A month later, Secretary of Agriculture Secretary Tom Vilsack recommended to the Interior Department that it cancel all leases in the Badger-Two Medicine area. On November 23, the Interior Department announced its plans to cancel the Solenex lease, offering hope that future generations will continue to be inspired by this treasured landscape’s beauty. The lease was finally canceled on March 17. “The Department of Interior has vindicated the rights of the Blackfeet people, who have vigorously fought for decades to protect the sacred land of the Badger-Two Medicine region against illegally issued leases,” said Earthjustice attorney Aurora Janke.
While the Interior Department’s long-awaited decision was applauded, much work remains before all of the remaining leases are finally canceled.

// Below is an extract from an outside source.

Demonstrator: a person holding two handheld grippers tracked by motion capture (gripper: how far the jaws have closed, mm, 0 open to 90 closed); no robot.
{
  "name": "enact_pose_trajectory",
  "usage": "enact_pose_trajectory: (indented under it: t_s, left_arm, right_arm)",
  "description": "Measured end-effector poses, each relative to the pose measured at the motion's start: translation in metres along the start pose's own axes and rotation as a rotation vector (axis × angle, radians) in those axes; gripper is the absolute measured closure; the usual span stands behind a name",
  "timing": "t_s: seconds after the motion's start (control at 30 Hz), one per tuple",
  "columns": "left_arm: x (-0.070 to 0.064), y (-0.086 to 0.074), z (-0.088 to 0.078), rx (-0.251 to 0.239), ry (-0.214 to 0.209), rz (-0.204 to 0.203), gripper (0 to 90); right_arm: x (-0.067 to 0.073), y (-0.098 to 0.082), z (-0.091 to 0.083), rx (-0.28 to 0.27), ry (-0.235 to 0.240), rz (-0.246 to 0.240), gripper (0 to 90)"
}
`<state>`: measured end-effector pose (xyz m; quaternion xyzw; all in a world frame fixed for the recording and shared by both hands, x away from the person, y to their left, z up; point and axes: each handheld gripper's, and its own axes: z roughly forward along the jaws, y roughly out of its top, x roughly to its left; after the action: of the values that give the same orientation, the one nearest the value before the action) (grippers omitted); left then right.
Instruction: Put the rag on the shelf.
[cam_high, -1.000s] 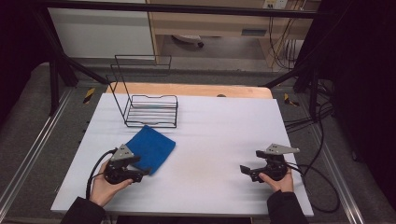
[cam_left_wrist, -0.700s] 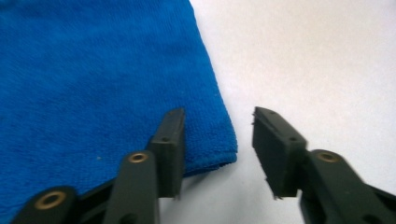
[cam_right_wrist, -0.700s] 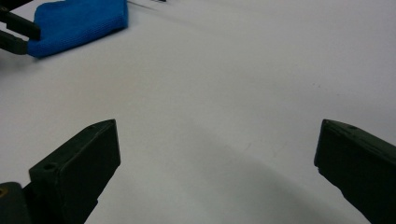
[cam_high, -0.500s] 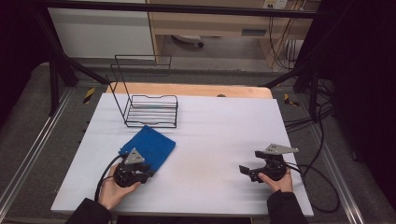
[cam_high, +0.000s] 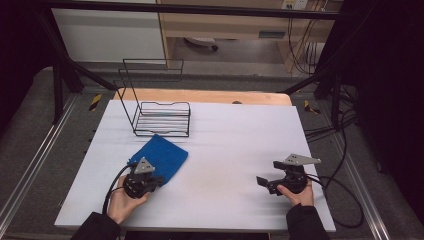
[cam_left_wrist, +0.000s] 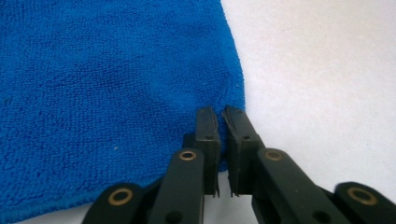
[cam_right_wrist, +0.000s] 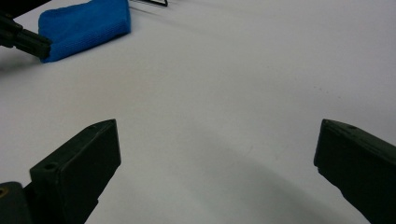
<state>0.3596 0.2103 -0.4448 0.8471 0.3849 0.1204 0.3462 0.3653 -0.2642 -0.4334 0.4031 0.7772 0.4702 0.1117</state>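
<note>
A folded blue cloth (cam_high: 161, 156) lies on the white table (cam_high: 230, 145), just in front of a black wire rack (cam_high: 161, 118). My left gripper (cam_high: 155, 180) sits at the cloth's near corner, shut on the hem; in the left gripper view the jaws pinch the blue cloth (cam_left_wrist: 107, 88) edge between them at my left gripper (cam_left_wrist: 223, 122). My right gripper (cam_high: 262, 181) rests low on the table at the right, held by a hand, jaws wide apart with nothing between them. The right gripper view shows bare table past my right gripper (cam_right_wrist: 217, 149) and the blue cloth (cam_right_wrist: 86, 25) far off.
The wire rack stands at the table's back left, with a tall wire frame rising behind it. A wooden strip (cam_high: 200, 96) runs along the far table edge. Cables (cam_high: 345, 197) trail off the right side. Metal rails (cam_high: 30, 165) flank the table.
My left gripper has slid right and nearer to me along the cloth's edge, and the cloth has shifted right with it. The right gripper has stayed in place.
</note>
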Motion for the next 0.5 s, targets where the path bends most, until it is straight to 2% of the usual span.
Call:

11As the next generation steps in to defend the Badger-Two Medicine area, some are pushing to replace drilling rigs with solar panels and wind turbines. This will allow them to harness the earth’s energy sustainably, get the Blackfeet off fossil fuels and return to the decentralization of power as it was in the beginning.
Kendall Edmo hopes to inspire those of her generation and younger to learn more about traditional knowledge and sacred landscapes like the Badger-Two Medicine area. She plans to pass on what she’s learned to her son and daughter so that they, too, have a deep physical and spiritual connection to the land.
“Coming from a younger generation doesn’t change the fact that my culture, identity and spirituality is interconnected with our lands. Same goes for my children,” says Edmo. “The Badger-Two Medicine reminds us of who we are and who we were.”